FILE - In this Friday, Jan. 16, 2015, file photo, Rachel Dolezal, center, Spokane's newly-elected NAACP president, smiles as she meets with Joseph M. King, of King's Consulting, left, and Scott Finnie, director and senior professor of Eastern Washington University's Africana Education Program, before the start of a Black Lives Matter Teach-In on Public Safety and Criminal Justice, at EWU, in Cheney, Wash. Dolezal's family members say she has falsely portrayed herself as black for years.

Tyler Tjomsland/The Spokesman-Review via AP

Dolezal made headlines after she—a White civil rights activist—spent years passing as a Black woman.

Taylor Lewis
Jun, 12, 2015

In response to the backlash surrounding the Rachel Dolezal controversy, the NAACP has issued a statement supporting Dolezal's advocacy record and supporting her work in the community.

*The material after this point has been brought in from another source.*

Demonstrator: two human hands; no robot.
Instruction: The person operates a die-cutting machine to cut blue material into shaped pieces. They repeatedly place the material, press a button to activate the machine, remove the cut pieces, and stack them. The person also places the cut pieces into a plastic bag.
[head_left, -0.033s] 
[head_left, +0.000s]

"One's racial identity is not a qualifying criteria or disqualifying standard for NAACP leadership," the statement reads. 

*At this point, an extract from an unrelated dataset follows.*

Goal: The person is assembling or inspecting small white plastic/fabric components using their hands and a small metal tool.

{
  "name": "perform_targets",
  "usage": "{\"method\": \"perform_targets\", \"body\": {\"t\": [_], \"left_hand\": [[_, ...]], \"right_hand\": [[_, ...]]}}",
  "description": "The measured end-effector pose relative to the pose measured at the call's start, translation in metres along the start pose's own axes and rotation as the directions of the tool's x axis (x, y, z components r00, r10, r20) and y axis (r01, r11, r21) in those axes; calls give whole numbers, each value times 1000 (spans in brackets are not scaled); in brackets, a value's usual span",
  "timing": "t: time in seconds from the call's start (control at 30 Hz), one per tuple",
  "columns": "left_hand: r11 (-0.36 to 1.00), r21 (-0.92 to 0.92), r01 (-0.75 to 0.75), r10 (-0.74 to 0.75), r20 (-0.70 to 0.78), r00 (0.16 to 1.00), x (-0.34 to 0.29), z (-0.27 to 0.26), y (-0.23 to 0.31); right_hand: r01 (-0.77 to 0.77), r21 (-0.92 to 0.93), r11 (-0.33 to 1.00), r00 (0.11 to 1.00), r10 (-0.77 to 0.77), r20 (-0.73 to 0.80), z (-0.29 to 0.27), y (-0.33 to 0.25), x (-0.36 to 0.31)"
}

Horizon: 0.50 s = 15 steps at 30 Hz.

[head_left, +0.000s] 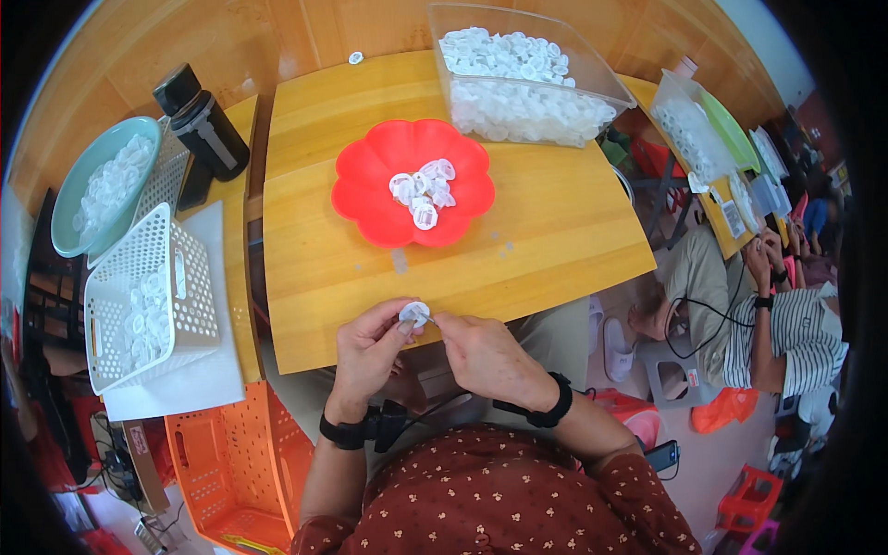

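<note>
Over the near edge of the table, my left hand pinches a small round white plastic piece between thumb and fingers. My right hand is closed just to its right, fingertips together at the piece's edge. Something thin and dark shows between those fingertips and the piece, too small to name. Beyond my hands stands a red flower-shaped bowl. Several similar white round pieces lie heaped in its middle.
A clear bin of white pieces stands at the back. On the left are a teal basin, a white perforated basket and a black bottle. An orange crate sits below. At right, a person in a striped shirt works.
</note>
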State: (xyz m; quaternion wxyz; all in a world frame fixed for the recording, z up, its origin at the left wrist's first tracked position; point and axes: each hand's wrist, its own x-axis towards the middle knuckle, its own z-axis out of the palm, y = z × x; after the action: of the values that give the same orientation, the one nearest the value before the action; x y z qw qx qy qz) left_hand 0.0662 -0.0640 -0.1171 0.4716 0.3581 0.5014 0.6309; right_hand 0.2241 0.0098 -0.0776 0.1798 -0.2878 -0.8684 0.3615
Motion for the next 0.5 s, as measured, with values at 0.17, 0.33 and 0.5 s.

Dolezal, who is currently the president of the Spokane, Washington, chapter of the NAACP, made headlines after it was revealed that she was a White woman who has passed as Black for years. She has been an outspoken civil rights activist in her community, and she is currently a professor of Africana studies at Eastern Washington University. She darkened her skin color, adopted Black hairstyles and attended Howard University. 

Dolezal "passing" as a Black woman has outraged thousands of people worldwide, but the NAACP stands by her. Organization officials are discouraging hate mail or online threats, and they said that they are respecting her privacy during this time.

"In every corner of this country, the NAACP remains committed to securing political, educational and economic justice for all people," the statement says, "and we encourage Americans of all stripes to become members and serve as leaders in our organization."